Although I rarely use it, every now and then I want to do a bit of perspective correction (or perspective control) with my images. In Lightroom I’d gotten used to using the perspective correction feature, but I hadn’t yet seen anything like this in any photo apps that I’d liked*.
If you aren’t familiar with perspective correction, it basically means adjusting the image so that lines that are parallel in the real world stay parallel in the image. Your eye and mind are very good at “perceiving” parallel lines, but cameras can’t do that, so anytime you are not pointed directly at the main plane of an object (such as directly above a piece of paper), the perspective won’t be ideal. These images give you a quick idea of what this means.
In the left image the sides of the building seem to slant towards the upper middle portion of the picture. When viewing the actual scenery your mind knows that the sides of the building go straight up and it perceives it that way. To make the snapshot show what your mind perceives you need to do a bit of correction. You’ll then end up with the image on the right.
It almost looks as if the camera was moved up in to the sky so it is sitting right in the middle of the building. This is a correction to the perspective (or view).
Can you do that on the iPhone/iPad? In an email exchange with the developer of the Image Straightener and Image Blender apps (both superb apps) he pointed me towards JotNot Scanner. This app is for the iPhone (runs fine on my iPad 2) in the business/productivity category, but it turns out it is useful in photography.

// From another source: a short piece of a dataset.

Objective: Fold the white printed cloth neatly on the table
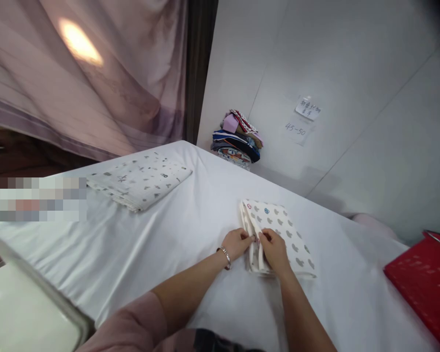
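A white cloth with grey mouse-head shapes (288, 227) lies folded in layers on the white-covered table. At its left edge my left hand (237, 244), with a bracelet at the wrist, pinches the layers between thumb and finger. Close beside it, my right hand (275, 248) grips the upper layer's edge, which is lifted a little from the layer beneath. The fingertips of both hands nearly meet at the fold. A second patterned white cloth (143, 178) lies folded farther left, out of reach of both hands.
A stack of folded coloured fabrics (236, 139) stands behind the table against the grey wall. A red bag-like object (425, 283) sits at the right edge. Paper notes (308, 108) hang on the wall, and a pinkish curtain (132, 73) hangs at the back left.
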Demonstrator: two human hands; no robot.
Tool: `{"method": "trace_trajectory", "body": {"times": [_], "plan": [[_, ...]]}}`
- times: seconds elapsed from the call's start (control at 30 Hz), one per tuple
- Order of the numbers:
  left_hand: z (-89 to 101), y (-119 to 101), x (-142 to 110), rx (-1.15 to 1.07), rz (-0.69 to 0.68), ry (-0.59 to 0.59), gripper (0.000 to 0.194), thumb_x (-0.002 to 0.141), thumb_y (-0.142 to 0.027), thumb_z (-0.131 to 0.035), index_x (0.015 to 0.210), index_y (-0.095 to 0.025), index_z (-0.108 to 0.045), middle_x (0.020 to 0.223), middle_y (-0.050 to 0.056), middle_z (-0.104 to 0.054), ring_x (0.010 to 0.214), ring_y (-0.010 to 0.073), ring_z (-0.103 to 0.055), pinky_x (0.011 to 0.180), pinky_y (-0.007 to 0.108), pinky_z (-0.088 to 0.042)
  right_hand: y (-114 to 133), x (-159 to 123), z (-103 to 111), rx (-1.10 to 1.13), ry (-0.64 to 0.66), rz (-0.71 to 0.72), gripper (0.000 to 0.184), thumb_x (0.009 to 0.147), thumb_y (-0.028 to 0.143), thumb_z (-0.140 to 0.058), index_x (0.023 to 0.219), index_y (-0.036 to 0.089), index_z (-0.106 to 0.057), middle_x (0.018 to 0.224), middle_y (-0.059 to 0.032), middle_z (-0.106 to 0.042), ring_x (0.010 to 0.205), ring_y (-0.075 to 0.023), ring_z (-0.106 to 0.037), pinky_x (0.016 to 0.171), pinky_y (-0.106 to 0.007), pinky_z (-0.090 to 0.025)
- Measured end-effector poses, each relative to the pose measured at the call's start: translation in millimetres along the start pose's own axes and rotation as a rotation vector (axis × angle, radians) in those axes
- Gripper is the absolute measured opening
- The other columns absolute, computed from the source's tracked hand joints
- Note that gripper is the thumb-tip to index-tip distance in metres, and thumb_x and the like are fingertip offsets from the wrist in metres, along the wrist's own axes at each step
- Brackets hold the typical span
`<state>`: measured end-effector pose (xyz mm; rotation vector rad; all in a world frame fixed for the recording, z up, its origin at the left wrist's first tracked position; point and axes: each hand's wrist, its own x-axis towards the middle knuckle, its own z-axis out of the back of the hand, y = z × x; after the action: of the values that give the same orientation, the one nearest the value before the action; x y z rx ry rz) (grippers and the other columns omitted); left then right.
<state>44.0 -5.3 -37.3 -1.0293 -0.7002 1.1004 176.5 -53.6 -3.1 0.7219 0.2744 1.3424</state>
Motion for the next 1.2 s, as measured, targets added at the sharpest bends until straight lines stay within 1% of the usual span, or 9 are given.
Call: {"method": "trace_trajectory", "body": {"times": [0.13, 0.37, 0.53, 0.6, 0.67, 0.77, 0.9, 1.07, 1.2], "plan": [[1.0, -3, 1, 0.0, 0.051, 0.053, 0.019, 0.068, -0.034, -0.056, 0.06, -0.017, -0.058, 0.054, -0.002, -0.056, 0.057, 0.0123, -0.054, 0.053, 0.021, -0.037, 0, -3, -5, -0.082, 0.004, 0.025, 0.028, 0.079, 0.038, -0.042, 0.085, 0.02, -0.062, 0.071, -0.0018, -0.063, 0.065, -0.0167, -0.055, 0.061, -0.025, -0.038], [-2.9, -7, 1, -0.423, 0.254, 0.202, 0.008, 0.068, -0.017, -0.05, 0.06, -0.016, -0.054, 0.043, -0.007, -0.046, 0.034, 0.0054, -0.039, 0.037, 0.018, -0.029, 4, -6, -4, -0.176, 0.064, 0.109, 0.03, 0.082, 0.038, -0.04, 0.096, 0.02, -0.059, 0.087, -0.0057, -0.062, 0.08, -0.0197, -0.055, 0.07, -0.028, -0.04], [0.7, -6, 2, -0.588, 0.291, 0.283, 0.008, 0.064, -0.012, -0.049, 0.064, -0.015, -0.056, 0.037, -0.008, -0.039, 0.029, 0.0045, -0.031, 0.033, 0.018, -0.019, 6, -6, 3, -0.226, 0.15, 0.119, 0.032, 0.08, 0.036, -0.042, 0.103, 0.019, -0.057, 0.089, -0.0066, -0.06, 0.084, -0.0209, -0.055, 0.071, -0.029, -0.041], [1.7, -4, 5, -0.55, 0.28, 0.261, 0.008, 0.065, -0.012, -0.049, 0.066, -0.014, -0.057, 0.037, -0.008, -0.04, 0.029, 0.0043, -0.032, 0.033, 0.017, -0.022, 5, -5, 4, -0.216, 0.172, 0.118, 0.033, 0.077, 0.031, -0.044, 0.105, 0.018, -0.057, 0.091, -0.007, -0.06, 0.085, -0.0212, -0.054, 0.074, -0.03, -0.04], [1.5, -1, 7, -0.457, 0.263, 0.155, 0.008, 0.066, -0.012, -0.05, 0.07, -0.014, -0.057, 0.042, -0.008, -0.044, 0.031, 0.0041, -0.037, 0.035, 0.017, -0.026, 3, -4, 6, -0.158, 0.171, 0.096, 0.034, 0.075, 0.026, -0.044, 0.104, 0.017, -0.058, 0.091, -0.0064, -0.061, 0.083, -0.0203, -0.055, 0.075, -0.029, -0.04], [-0.7, 4, 10, -0.346, 0.265, 0.002, 0.012, 0.068, -0.015, -0.054, 0.079, -0.014, -0.056, 0.053, -0.006, -0.052, 0.036, 0.0052, -0.046, 0.036, 0.017, -0.029, -2, -2, 8, -0.01, 0.146, 0.023, 0.037, 0.073, 0.026, -0.043, 0.105, 0.017, -0.058, 0.084, -0.0031, -0.062, 0.07, -0.0169, -0.055, 0.068, -0.027, -0.042], [-3.1, 7, 11, -0.317, 0.267, 0.007, 0.017, 0.07, -0.022, -0.057, 0.085, -0.014, -0.055, 0.055, -0.004, -0.056, 0.037, 0.0057, -0.048, 0.036, 0.017, -0.029, -7, -1, 10, 0.093, 0.084, -0.031, 0.042, 0.071, 0.028, -0.045, 0.11, 0.016, -0.055, 0.073, -0.0001, -0.059, 0.059, -0.0146, -0.052, 0.059, -0.025, -0.042], [-3.5, 5, 12, -0.32, 0.29, 0.017, 0.016, 0.071, -0.021, -0.057, 0.084, -0.013, -0.055, 0.059, -0.003, -0.059, 0.036, 0.0053, -0.048, 0.036, 0.017, -0.03, -4, -1, 10, 0.081, 0.034, -0.012, 0.045, 0.07, 0.029, -0.044, 0.111, 0.016, -0.055, 0.074, -0.0005, -0.06, 0.059, -0.0145, -0.052, 0.061, -0.026, -0.043], [-5.6, 3, 14, -0.318, 0.307, -0.016, 0.018, 0.073, -0.021, -0.056, 0.09, -0.013, -0.055, 0.063, -0.002, -0.06, 0.036, 0.0059, -0.048, 0.036, 0.018, -0.03, -3, -2, 7, 0.018, 0.044, 0.017, 0.045, 0.071, 0.028, -0.042, 0.112, 0.017, -0.056, 0.075, -0.0014, -0.061, 0.062, -0.016, -0.053, 0.063, -0.028, -0.043]]}}
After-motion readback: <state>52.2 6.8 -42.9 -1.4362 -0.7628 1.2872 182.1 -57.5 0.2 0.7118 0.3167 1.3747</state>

When JotNot starts up you have some basic options. Since this will be your first image you can just click on the camera or album icon in the lower right corner of the initial screen. I then chose to import the picture that was taken with my iPhone 4S.
After you import the image, JotNot will try to guess the edges of your picture as if it was trying to fix the perspective of a piece of paper, so the initial settings are often far from what you want, but no need to worry.
First, before continuing, click on the Settings icon near the lower right corner (the icon that looks like a gear). Then, be sure to select the “No enhancement” option, and also turn the contrast all the way down (this seemed to work for me, rather than leaving it in the middle). If you scroll down a bit further there is a file size and JPEG quality option. You can slide those to the maximum value to make sure you keep as many pixels as you can.
You will now want to drag the corners around so that horizontal and vertical lines within the image line up with the edges of the shape you are making. The best way to do that is try to get the blue grid lines to line up with things that should be parallel in your photo.
In the left photo above I primarily made use of the vertical grid lines. The line on the furthest right lines up pretty well with the street sign which I know goes straight up from the ground. The blue vertical line in the middle seemed well aligned, since it runs along with the tall gas station sign. And although it is hard to see, there was another blue vertical line which runs runs through the phone pole on the left side of the photo.
Here are the initial and final images for comparison. In this particular case you don’t immediately see a large difference (such as you can with the buildings at the start of this post), so I posted an overlay comparison below these. I lined up the base of the gas station sign as a reference point.
While using JotNot I noticed that you can drag the corners beyond the edge of your picture. If you do this, you’ll end up with white being filled in around the image. I also learned that you don’t have to be very accurate when trying to “grab” a corner point. The app will just grab the nearest corner point and you will then be dragging that one.
JotNot Scanner is free (ad-based) and can be downloaded on iTunes. That is the version I used. There are several other versions of JotNot which cost a few bucks. There is a YouTube video from the developer showing some ways it can be used.
* There are two other apps I can think of that I’ve used for perspective correction. PhotoFactory allows you to do correction, but it tends to crash a lot, and has a few GUI issues. FrontView is another one geared towards perspective correction, but has significant GUI issues which cause you to lose large parts of your image. Neither has the grid overlay which is very helpful when doing correction.